* [TASK INSTRUCTIONS]
What the task needs is the data below, written out verbatim.

____ PROVIDED RECORDS

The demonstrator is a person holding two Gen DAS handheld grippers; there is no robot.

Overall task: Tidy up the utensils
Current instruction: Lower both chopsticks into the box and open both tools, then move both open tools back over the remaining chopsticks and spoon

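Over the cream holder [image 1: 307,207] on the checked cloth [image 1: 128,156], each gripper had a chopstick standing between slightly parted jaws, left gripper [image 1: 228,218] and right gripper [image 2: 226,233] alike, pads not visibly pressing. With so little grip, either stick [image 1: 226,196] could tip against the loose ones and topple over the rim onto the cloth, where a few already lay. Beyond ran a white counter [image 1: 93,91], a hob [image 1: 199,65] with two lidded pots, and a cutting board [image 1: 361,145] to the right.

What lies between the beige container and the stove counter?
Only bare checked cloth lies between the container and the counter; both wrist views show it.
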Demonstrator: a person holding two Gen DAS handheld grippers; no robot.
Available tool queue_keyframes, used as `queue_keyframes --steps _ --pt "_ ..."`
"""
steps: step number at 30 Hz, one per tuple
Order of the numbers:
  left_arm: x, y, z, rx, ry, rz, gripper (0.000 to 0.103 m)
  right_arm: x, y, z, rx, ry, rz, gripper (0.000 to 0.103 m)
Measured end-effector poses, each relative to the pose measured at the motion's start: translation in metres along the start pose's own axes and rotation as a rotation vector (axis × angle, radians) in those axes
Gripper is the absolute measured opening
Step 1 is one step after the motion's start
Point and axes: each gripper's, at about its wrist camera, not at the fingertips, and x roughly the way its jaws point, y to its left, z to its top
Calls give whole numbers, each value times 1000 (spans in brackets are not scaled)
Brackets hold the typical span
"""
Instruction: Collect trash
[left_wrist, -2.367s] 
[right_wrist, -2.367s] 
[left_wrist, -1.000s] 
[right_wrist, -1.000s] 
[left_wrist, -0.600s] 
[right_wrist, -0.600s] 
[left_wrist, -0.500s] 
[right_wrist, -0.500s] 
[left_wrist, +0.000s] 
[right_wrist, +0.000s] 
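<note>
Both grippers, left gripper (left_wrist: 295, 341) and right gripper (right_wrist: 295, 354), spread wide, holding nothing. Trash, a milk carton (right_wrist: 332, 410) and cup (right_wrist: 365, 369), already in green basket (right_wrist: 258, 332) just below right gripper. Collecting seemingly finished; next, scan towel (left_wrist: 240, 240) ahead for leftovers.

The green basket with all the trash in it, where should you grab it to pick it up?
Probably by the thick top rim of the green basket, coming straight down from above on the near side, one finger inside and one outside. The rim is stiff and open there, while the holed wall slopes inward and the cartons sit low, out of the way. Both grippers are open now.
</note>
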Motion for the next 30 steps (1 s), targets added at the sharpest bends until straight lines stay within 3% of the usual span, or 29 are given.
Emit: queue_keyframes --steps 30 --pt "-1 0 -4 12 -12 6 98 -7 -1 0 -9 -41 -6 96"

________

* [RESULT OF THIS TASK]
The demonstrator is a person holding two Gen DAS handheld grippers; there is no robot.

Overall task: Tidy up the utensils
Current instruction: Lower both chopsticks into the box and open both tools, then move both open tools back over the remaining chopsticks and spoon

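Over the cream holder [image 1: 307,207] on the checked cloth [image 1: 128,156], each gripper had a chopstick standing between slightly parted jaws, left gripper [image 1: 228,218] and right gripper [image 2: 226,233] alike, pads not visibly pressing. With so little grip, either stick [image 1: 226,196] could tip against the loose ones and topple over the rim onto the cloth, where a few already lay. Beyond ran a white counter [image 1: 93,91], a hob [image 1: 199,65] with two lidded pots, and a cutting board [image 1: 361,145] to the right.

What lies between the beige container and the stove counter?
Only bare checked cloth lies between the container and the counter; both wrist views show it.
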Demonstrator: a person holding two Gen DAS handheld grippers; no robot.
Available tool queue_keyframes, used as `queue_keyframes --steps _ --pt "_ ..."`
"""
steps: step number at 30 Hz, one per tuple
Order of the numbers:
  left_arm: x, y, z, rx, ry, rz, gripper (0.000 to 0.103 m)
  right_arm: x, y, z, rx, ry, rz, gripper (0.000 to 0.103 m)
Measured end-effector poses, each relative to the pose measured at the motion's start: translation in metres along the start pose's own axes and rotation as a rotation vector (axis × angle, radians) in those axes
Gripper is the absolute measured opening
Step 1 is one step after the motion's start
Point and axes: each gripper's, at about its wrist camera, not at the fingertips, and x roughly the way its jaws point, y to its left, z to its top
Calls give whole numbers, each value times 1000 (spans in brackets are not scaled)
Brackets hold the typical span
"""
Instruction: Collect trash
[left_wrist, -2.367s] 
[right_wrist, -2.367s] 
[left_wrist, -1.000s] 
[right_wrist, -1.000s] 
[left_wrist, -0.600s] 
[right_wrist, -0.600s] 
[left_wrist, -0.500s] 
[right_wrist, -0.500s] 
[left_wrist, +0.000s] 
[right_wrist, +0.000s] 
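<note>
Both grippers, left gripper (left_wrist: 295, 341) and right gripper (right_wrist: 295, 354), spread wide, holding nothing. Trash, a milk carton (right_wrist: 332, 410) and cup (right_wrist: 365, 369), already in green basket (right_wrist: 258, 332) just below right gripper. Collecting seemingly finished; next, scan towel (left_wrist: 240, 240) ahead for leftovers.

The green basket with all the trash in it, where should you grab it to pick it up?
Probably by the thick top rim of the green basket, coming straight down from above on the near side, one finger inside and one outside. The rim is stiff and open there, while the holed wall slopes inward and the cartons sit low, out of the way. Both grippers are open now.
</note>
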Motion for the next 30 steps (1 s), targets added at the sharpest bends until straight lines stay within 3% of the usual span, or 29 are given.
Emit: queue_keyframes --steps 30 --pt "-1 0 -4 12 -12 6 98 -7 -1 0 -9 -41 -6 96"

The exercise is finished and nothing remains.